--- Work required ---
The lines to be copied are those below that contain "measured".

◆ ◆ ◆ ◆ ◆

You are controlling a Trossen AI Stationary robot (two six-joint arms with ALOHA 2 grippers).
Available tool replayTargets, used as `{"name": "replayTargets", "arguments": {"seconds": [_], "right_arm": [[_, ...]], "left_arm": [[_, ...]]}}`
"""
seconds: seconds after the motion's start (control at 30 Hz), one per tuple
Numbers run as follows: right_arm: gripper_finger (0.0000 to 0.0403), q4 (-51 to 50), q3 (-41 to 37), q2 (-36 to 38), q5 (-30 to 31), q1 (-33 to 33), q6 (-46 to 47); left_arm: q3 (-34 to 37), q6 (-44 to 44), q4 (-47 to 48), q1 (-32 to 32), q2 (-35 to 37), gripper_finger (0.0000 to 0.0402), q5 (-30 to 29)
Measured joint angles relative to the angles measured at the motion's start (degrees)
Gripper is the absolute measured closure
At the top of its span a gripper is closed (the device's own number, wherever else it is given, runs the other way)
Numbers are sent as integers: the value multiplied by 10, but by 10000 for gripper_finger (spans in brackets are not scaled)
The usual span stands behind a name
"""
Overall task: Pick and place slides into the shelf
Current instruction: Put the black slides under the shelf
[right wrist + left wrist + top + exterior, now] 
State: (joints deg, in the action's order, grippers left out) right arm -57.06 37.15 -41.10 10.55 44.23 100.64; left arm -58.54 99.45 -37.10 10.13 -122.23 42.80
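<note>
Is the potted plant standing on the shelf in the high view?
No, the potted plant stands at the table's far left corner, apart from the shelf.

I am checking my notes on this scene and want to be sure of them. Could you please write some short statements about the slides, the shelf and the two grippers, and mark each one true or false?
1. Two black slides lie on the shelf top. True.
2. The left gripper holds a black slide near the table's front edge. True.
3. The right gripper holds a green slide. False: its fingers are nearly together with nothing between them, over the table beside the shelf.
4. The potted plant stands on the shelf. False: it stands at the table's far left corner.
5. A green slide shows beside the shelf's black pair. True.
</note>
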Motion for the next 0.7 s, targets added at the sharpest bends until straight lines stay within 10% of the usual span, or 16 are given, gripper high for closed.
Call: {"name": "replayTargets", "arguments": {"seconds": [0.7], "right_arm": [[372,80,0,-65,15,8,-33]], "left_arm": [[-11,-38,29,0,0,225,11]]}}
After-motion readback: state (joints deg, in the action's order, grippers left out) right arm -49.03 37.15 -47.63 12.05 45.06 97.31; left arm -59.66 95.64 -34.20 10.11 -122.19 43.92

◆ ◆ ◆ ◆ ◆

--- Solution ---
Measured joint angles relative to the angles measured at the motion's start (degrees)
Gripper is the absolute measured closure

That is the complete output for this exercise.